▶ **Stored data**:
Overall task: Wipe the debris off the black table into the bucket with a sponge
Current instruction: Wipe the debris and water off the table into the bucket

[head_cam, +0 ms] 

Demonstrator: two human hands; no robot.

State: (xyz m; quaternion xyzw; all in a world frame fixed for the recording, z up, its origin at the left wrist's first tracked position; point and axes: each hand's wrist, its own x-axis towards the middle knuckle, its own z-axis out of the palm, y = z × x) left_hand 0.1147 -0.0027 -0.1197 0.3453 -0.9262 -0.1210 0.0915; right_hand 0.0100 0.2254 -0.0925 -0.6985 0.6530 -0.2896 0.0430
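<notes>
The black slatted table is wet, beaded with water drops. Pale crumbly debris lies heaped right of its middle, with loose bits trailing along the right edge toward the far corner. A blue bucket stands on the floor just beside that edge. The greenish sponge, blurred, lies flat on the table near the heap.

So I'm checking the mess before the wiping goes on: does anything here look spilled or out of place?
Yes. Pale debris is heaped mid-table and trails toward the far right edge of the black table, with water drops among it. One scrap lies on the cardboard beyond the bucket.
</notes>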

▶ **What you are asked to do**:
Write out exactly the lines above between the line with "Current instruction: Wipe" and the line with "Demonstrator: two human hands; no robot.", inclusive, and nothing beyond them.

▶ **Problem solution**:
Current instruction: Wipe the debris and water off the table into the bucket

[head_cam, +0 ms] 

Demonstrator: two human hands; no robot.

This exercise has nothing further to it.